# The problem
Look through the listing below for the line containing "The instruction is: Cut". Copy it and each line after it up to and including the line containing "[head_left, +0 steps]", exactly, leaving out pictures.

BEGIN

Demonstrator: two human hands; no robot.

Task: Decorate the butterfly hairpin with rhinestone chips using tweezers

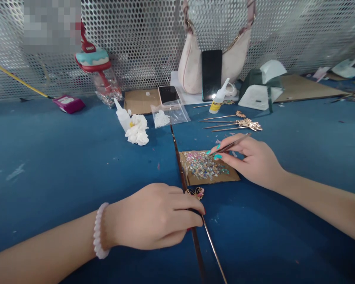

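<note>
While my left hand (154,215) pinches the gold hairpin (208,232) flat on the blue table (47,165), its stem running toward me and its ornament just beyond my fingertips, my right hand (251,159) closes tweezers (226,148) over the chips on the cardboard (208,167), just beyond the ornament and nearer my right.

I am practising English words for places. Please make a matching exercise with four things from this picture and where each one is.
Things:
1. tweezers
2. gold hairpin
3. bead bracelet
4. black phone

Places:
a. leaning on the pink bag
b. on the left wrist
c. in the right hand, over the card of shiny chips
d. pinched in the left hand

Pairs: 1-c, 2-d, 3-b, 4-a
</note>
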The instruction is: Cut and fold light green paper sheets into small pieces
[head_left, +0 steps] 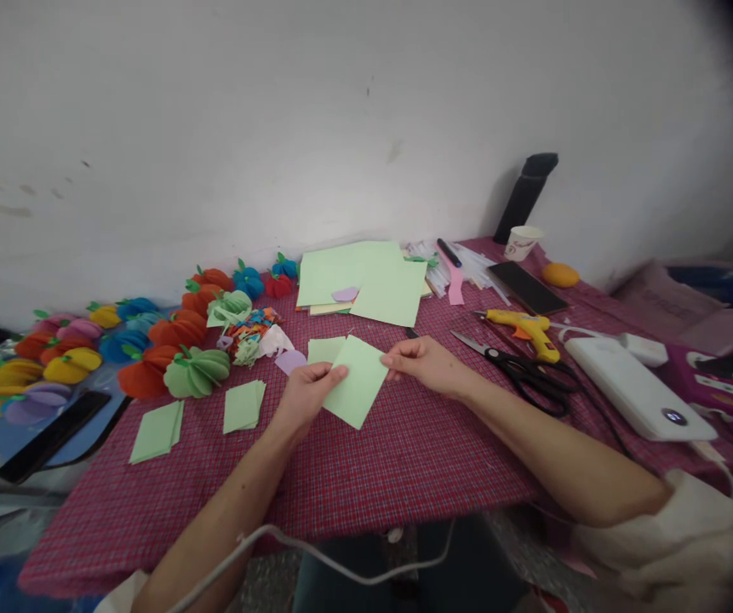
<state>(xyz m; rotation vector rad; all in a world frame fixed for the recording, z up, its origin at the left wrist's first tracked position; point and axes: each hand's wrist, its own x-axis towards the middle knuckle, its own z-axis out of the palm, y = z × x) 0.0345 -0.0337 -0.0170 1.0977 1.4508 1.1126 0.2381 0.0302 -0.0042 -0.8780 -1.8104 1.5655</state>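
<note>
A light green paper piece (pixel 358 387) is held over the middle of the table by both hands. My left hand (pixel 306 396) pinches its left edge, thumb on top. At its upper right corner, my right hand (pixel 426 364) grips it between thumb and fingers. Whether it is one sheet or several, I cannot tell. Just behind lies another green paper piece (pixel 326 349), partly hidden. Small stacks of green paper (pixel 243 406) and more green pieces (pixel 157 432) rest to the left. Larger green sheets (pixel 392 294) lie at the back.
Several folded-paper pumpkins (pixel 197 372) crowd the left, beside paper scraps (pixel 251 332). On the right lie black-handled scissors (pixel 525 375), a yellow glue gun (pixel 523 328), a white power bank (pixel 638 387), a phone (pixel 525 287) and a paper cup (pixel 523 243). A white cable (pixel 340 572) crosses in front.
</note>
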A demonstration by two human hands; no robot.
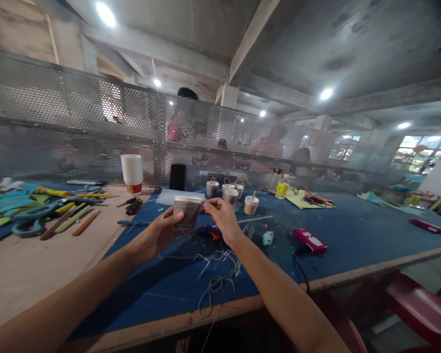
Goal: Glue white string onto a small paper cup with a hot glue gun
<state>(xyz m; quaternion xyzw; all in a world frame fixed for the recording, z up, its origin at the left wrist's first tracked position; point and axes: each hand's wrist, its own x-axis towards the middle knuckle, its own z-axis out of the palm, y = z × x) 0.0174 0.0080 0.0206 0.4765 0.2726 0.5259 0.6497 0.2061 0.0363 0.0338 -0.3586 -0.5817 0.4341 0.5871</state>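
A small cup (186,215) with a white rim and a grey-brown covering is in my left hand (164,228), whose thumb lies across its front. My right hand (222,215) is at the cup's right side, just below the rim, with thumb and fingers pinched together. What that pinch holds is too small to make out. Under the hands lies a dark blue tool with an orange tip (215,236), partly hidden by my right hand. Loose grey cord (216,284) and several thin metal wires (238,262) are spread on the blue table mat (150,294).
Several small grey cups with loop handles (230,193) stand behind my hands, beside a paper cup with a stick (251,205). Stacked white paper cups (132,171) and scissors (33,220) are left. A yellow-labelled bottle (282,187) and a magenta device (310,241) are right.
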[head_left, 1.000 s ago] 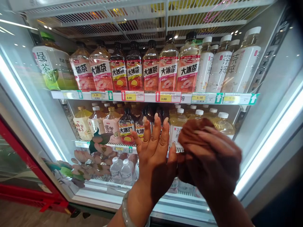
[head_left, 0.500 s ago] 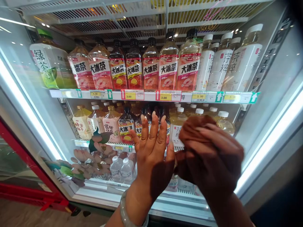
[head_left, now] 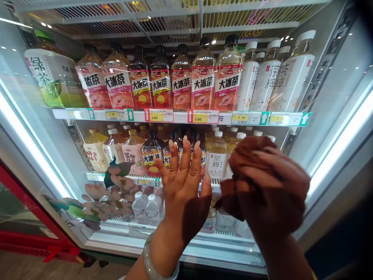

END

# Result for this task
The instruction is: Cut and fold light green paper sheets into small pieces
[head_left, +0 steps] 

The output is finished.